Kamloops resident Tamara Vukusic has been reading the obituaries for over 20 years. She wrote Obittersweet: Life Lessons from Obituaries to share what she learned.
Image Credit: SUBMITTED / Tamara Vukusic
December 11, 2020 - 7:30 AM
Tamara Vukusic's fascination with obituaries started when she was in her twenties, and she's been reading them ever since.
The Kamloops resident reads obituaries from local papers, places she's lived in Canada, and anything that is sent to her.
For years it was a hobby she didn't talk about much, but that all changed last November.
"I read something in an obituary that I loved, and I shared it online," she said.
She was encouraged by friends to write about it and submit it to The Globe and Mail, and when she did, they published it. The next day she got a call from Mosaic Publishing, asking her to turn it into a book.
“That was a dream call for me, and so I did," she said.
She already had a large collection of obituaries she had kept and reflected on over the years, so the book came together quickly.
Obittersweet is a collection of 120 life lessons learned from obituaries, dating as far back as 1999. Each of the twelve chapters has ten life lessons, each gleaned from an obituary excerpt. Along with each life lesson, Vukusic delves into personal anecdotes and insights related to the obituary.
"To me, it’s not my book," she said. "It’s a tribute to all these people I’ve learned from over the years, and I want to share them."
One of the most important lessons she's learned is what matters most at the end of a life.
"When I read an obituary, it’s so much about the essence of someone that matters, not what they accomplished in the Western definition of success," she said.
One of her favourite excerpts is only five words long: "She was a frog whisperer."
"That one sentence says that she was tender hearted, and she had the capacity to care for the smallest creatures.

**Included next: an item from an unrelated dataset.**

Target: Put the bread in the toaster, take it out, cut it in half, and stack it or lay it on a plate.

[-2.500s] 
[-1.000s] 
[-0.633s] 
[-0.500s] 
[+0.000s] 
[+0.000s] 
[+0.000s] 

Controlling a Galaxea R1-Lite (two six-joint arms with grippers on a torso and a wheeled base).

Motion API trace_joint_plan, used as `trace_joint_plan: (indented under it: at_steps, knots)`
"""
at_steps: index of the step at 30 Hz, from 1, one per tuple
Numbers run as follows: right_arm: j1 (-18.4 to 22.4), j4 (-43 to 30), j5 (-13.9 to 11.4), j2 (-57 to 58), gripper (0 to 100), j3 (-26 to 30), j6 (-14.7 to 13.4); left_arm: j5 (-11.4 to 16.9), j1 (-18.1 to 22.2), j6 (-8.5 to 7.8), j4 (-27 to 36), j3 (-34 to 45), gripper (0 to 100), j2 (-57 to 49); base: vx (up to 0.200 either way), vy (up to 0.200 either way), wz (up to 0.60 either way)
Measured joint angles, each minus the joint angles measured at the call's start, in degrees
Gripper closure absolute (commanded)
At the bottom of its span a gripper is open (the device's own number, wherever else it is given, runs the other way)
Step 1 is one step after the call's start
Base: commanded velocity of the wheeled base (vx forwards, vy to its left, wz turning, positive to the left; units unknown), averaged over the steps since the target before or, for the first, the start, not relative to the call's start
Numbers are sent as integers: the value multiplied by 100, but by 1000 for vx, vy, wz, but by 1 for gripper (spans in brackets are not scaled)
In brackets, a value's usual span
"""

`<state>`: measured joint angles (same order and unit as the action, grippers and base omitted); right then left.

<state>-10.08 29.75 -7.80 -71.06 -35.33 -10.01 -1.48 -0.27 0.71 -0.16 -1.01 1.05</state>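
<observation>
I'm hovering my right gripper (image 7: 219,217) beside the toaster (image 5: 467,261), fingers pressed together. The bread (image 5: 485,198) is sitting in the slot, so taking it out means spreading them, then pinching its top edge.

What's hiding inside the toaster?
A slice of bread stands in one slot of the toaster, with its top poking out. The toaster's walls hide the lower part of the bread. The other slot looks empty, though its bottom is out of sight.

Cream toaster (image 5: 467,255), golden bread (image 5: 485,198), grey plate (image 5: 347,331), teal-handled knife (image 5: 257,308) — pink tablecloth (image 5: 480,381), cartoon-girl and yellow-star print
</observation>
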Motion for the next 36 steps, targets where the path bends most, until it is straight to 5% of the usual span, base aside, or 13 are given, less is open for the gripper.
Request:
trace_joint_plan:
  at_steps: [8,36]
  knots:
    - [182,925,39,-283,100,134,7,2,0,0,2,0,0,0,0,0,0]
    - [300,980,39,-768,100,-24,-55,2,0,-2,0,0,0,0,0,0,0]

I could instantly picture her, down on her elbows, looking at a frog, appreciating it, protecting it," she said. "In life we want to impress others or boost ourselves up with these very traditional marks of success. But at the end of the day, we love the frog whisperer. And that takes a lot of pressure off."
Over the years, Vukusic has noticed trends in the obituaries. People have become more candid, sharing vulnerability in their tributes, talking more openly about the mental health of the deceased. Amid the pandemic, she noticed another change.

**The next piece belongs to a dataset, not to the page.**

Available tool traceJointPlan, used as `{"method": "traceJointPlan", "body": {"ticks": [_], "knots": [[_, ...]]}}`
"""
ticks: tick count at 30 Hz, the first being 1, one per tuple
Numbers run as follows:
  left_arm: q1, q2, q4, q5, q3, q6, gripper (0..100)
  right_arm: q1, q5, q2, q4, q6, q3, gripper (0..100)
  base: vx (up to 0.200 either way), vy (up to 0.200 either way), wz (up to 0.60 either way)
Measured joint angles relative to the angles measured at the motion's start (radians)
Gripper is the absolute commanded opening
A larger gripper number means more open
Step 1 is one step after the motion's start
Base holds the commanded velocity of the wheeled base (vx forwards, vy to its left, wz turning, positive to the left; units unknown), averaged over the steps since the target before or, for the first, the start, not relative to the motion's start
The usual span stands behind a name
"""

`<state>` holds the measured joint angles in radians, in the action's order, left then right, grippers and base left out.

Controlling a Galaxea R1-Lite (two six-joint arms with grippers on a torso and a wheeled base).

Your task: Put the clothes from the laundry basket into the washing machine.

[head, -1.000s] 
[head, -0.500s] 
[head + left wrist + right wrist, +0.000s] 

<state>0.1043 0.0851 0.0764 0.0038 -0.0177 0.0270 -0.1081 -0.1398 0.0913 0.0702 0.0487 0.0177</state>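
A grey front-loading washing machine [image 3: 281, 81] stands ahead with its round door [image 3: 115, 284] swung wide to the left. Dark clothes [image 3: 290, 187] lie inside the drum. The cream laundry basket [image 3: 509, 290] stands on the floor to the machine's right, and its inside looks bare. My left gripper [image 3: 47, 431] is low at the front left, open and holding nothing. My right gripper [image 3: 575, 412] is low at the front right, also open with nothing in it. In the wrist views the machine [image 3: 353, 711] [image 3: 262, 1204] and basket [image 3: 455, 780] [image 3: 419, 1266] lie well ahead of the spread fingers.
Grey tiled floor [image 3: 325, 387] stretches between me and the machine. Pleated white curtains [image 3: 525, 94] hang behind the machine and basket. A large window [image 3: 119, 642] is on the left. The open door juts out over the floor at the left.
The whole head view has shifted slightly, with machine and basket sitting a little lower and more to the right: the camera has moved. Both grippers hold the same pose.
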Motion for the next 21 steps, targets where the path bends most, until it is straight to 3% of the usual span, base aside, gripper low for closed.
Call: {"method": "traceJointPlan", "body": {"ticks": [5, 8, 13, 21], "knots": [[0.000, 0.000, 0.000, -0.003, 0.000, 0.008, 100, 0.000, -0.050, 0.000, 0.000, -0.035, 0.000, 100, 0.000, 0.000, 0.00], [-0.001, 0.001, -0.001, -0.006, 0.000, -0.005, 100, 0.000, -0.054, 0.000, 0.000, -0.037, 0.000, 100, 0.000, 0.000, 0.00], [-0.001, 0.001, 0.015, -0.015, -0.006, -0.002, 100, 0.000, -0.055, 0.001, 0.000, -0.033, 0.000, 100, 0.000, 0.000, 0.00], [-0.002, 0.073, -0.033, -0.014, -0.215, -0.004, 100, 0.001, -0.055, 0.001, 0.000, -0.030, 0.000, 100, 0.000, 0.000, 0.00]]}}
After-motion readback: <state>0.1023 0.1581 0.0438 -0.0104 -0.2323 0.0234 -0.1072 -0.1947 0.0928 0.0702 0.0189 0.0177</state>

"The number of obituaries has grown exponentially, there’s a larger section," she said. "Part of that is because people are writing longer obituaries."
Her theory why is that people aren’t able to gather for a tribute to their loved one in person so they're doing it in prose.
"The obituary now plays a more important role in sharing those stories and filling the gap than otherwise would’ve been filled by an in person gathering," she said.
The obituary has become one of the few ways to safely honour a loss and process grief during the pandemic.
As the pandemic restrictions have also changed her plans for a traditional book launch, Vukusic wrote each of the 120 lessons from her book onto Christmas ornaments and hung them on a tree in her front yard.
Kamloops resident Tamara Vukusic celebrated the launch of Obittersweet: Life Lessons from Obituaries by decorating her tree with nuggets of wisdom from her book.
Image Credit: SUBMITTED / Tamara Vukusic
"I've been sending some pictures to some of the families whose loved ones are mentioned in the book," she said. "For a number of those people, this is their first Christmas without a loved one. It's a very silent, but poignant and intimate launch."
Although the local launch of her book has only just begun, and it won't fully launch in Canada until the New Year, Vukusic is already planning another.
"Speaking to family members to get permission to use obituaries… there's some stories from that process I'd love to share," she said.
An obituary is a distillation of an entire lifetime, she said, the most important things about a person in the eyes of their loved ones, narrowed down to about 600 words.
While that is an aspect of obituaries that she finds intriguing, it also leaves a lot unsaid. This is what she hopes to explore in her next book.
To purchase a copy of Obittersweet: Life Lessons from Obituaries, locals can visit the Kamloops Chapters. You can also order her book through independent book stores before it launches across Canada in the coming months.
— This story was corrected at 12:13 p.m. Friday, December 11, 2020 to change a misquote to "Frog whisperer."